А мы налегке быстро пробрались между платформами и вагонами, загораживавшими нам путь, и пустились вскачь посреди улицы, как резвая четверка.
Дома Андрей разостлал на полу старое ватное одеяло и бросил на него три рябые подушки.
– Ложись, ребята! Не проспать бы, – буркнул он нам и улегся у самой стенки.
Мы, тоже не раздеваясь, завалились впокат рядом с ним.
Нам с Васькой на двоих досталась одна подушка. Мы долго стукались то лбами, то затылками, пока наконец Васька не заснул. Сенька с Андреем шептались. Потом Сенька положил себе под голову кулак и тоже заснул.
Андрей полежал немного молча и спросил:
– Гришка, ты спишь?
– Дремать начинаю, – сказал я.
Андрей опять помолчал, потом перегнулся через Сеньку и зашептал.
– Лежу я и думаю: вот когда настоящая работа у нас начинается. Это уж тебе не игра, а серьезная боевая операция! Если только это дело выгорит, мы тогда со своим отрядом прямо на фронт двинем… Только вот название надо придумать нашему отряду… Молодежная армия, что ли? Нет, лучше – Юная армия… Юнармия.
Не помню, кто раньше заснул – я или Андрей.
Скоро сквозь сон я услышал, как рядом завозился Васька.
Он толкнул меня в бок и полез будить Андрея:
– Вставай, приехали!
Андрей вскочил, подтянул ремень и, ухватившись за край одеяла, на котором мы спали, дернул его изо всей силы.
Мы с Сенькой очутились на полу. Пришлось волей-неволей вставать.
– Чего рано так заворочались? – сказал Сенька хриплым, сонным голосом.

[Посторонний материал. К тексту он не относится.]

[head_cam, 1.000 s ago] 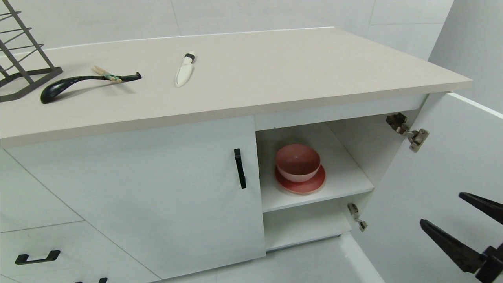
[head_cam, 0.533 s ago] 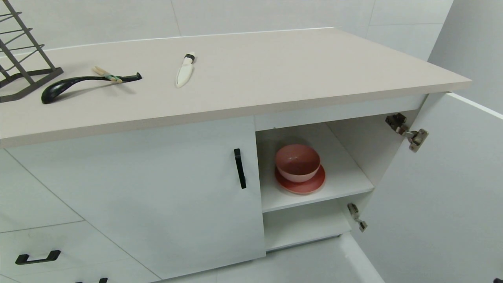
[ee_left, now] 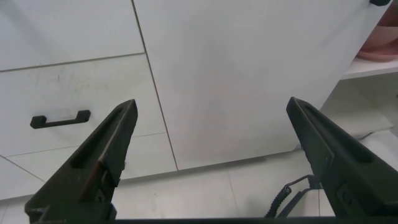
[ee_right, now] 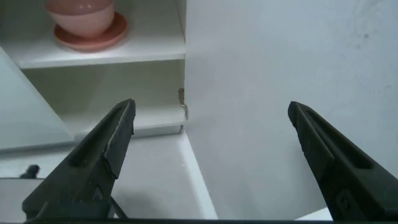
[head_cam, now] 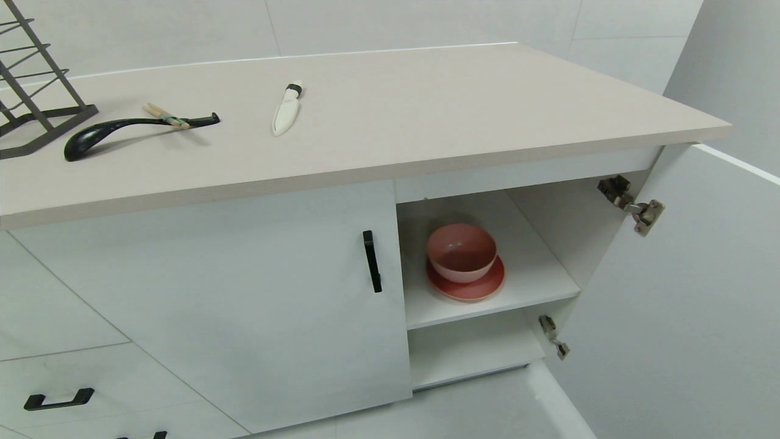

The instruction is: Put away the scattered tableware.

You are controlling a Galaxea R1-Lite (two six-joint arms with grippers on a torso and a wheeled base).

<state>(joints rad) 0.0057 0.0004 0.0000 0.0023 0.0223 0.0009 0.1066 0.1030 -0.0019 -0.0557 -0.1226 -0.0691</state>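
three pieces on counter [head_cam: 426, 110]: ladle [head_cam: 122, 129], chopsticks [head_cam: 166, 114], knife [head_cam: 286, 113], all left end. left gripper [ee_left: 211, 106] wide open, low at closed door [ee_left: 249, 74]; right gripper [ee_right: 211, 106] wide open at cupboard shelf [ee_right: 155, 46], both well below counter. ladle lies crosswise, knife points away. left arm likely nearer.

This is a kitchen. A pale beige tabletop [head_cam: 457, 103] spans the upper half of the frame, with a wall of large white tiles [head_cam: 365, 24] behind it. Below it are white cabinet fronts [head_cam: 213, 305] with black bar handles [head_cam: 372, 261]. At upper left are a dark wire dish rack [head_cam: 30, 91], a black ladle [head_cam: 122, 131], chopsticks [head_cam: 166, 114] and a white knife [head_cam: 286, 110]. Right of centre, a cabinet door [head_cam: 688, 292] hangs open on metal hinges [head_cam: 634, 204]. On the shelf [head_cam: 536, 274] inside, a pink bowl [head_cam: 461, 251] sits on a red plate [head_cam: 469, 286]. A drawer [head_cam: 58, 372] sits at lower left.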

– Ну, поспи, поспи, – сказал Васька. – А мы уйдем.
Андрей повел нас в холодные сени, где стояли два ведра с водой. В воде плавали куски льда.
– Мойтесь, – сказал Андрей.
Васька посмотрел в одно ведро, потом в другое, поежился и сказал:
– Что-то не хочется.
Так он и не мылся. Остальные тоже не очень-то мылись. Чуть поплескались в ледяной воде – и готово.

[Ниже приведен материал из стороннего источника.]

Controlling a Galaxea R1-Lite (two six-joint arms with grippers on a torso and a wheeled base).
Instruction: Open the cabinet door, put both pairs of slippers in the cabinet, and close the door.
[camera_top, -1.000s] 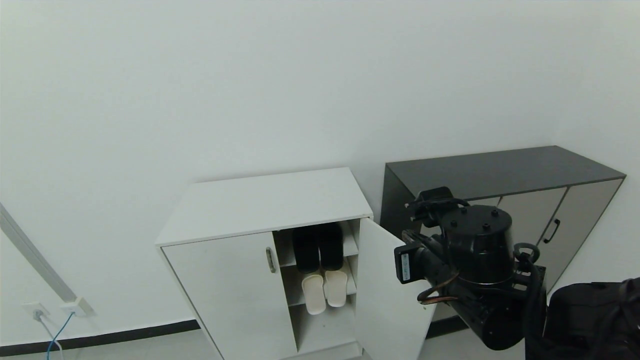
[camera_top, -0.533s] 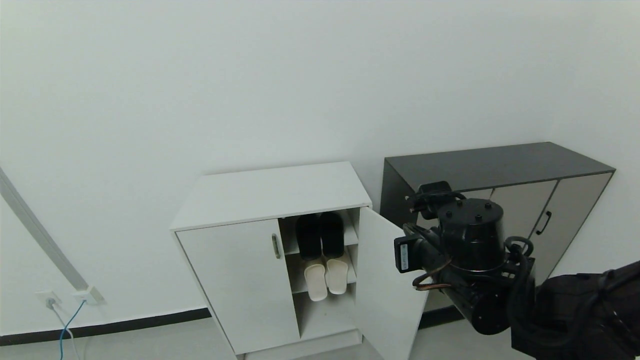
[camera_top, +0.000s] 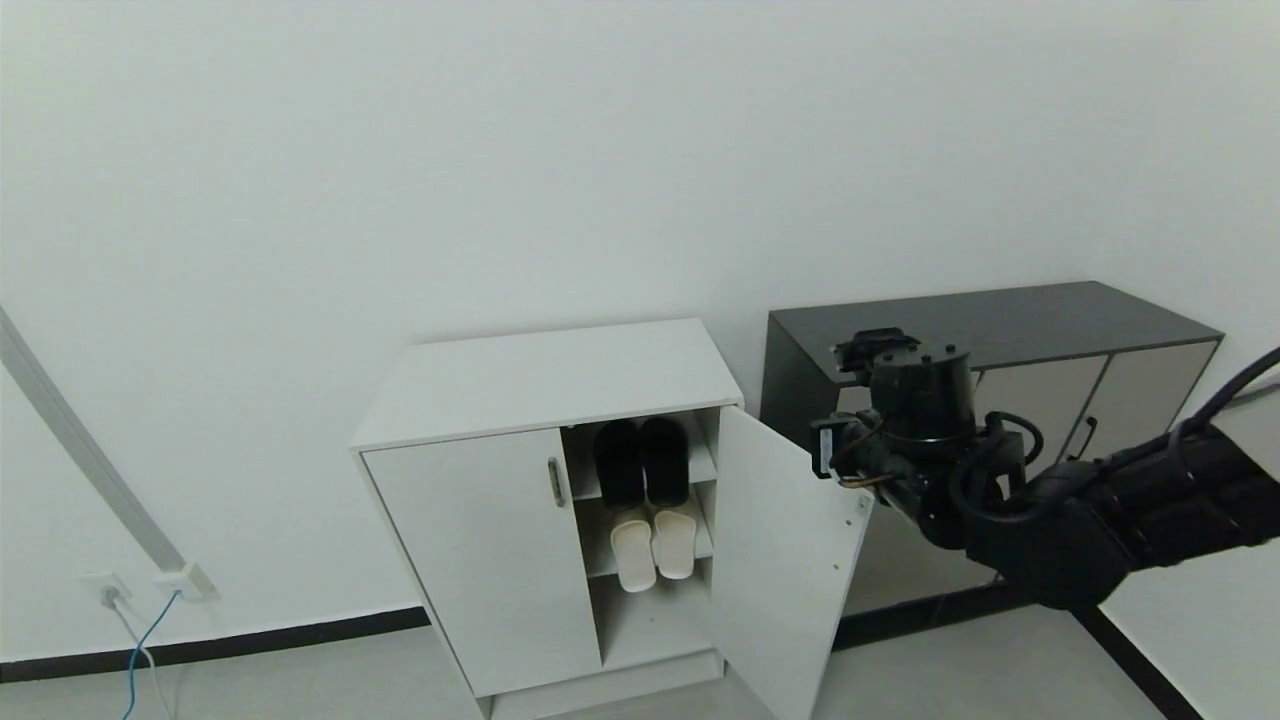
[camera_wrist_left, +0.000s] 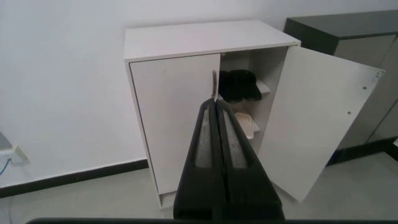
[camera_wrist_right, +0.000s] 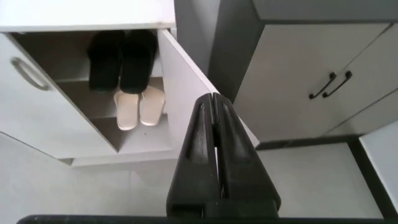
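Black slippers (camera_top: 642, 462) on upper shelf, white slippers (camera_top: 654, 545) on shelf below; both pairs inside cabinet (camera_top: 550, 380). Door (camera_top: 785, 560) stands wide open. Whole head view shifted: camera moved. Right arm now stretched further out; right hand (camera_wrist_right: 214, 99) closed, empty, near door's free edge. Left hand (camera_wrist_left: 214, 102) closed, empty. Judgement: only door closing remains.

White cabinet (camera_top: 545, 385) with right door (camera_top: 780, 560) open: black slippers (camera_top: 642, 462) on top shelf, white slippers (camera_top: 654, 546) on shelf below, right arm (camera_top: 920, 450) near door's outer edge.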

– Пора выступать, – сказал Андрей и дал нам по куску хлеба и по семь штук патронов.
Когда мы вышли во двор, было еще совсем серо. По всей улице хоть на коньках катайся, так обледенела мостовая.
Мы с трудом добрались до тупика, кланяясь во все стороны и размахивая руками, чтобы не упасть.
Еще труднее было взобраться по лестнице на чердак.
Мы цеплялись обеими руками за шаткие перила и еле-еле карабкались по обмерзшим бугристым ступеням.
– Порфирий, вставай! – сказал я, просовывая голову в дверь.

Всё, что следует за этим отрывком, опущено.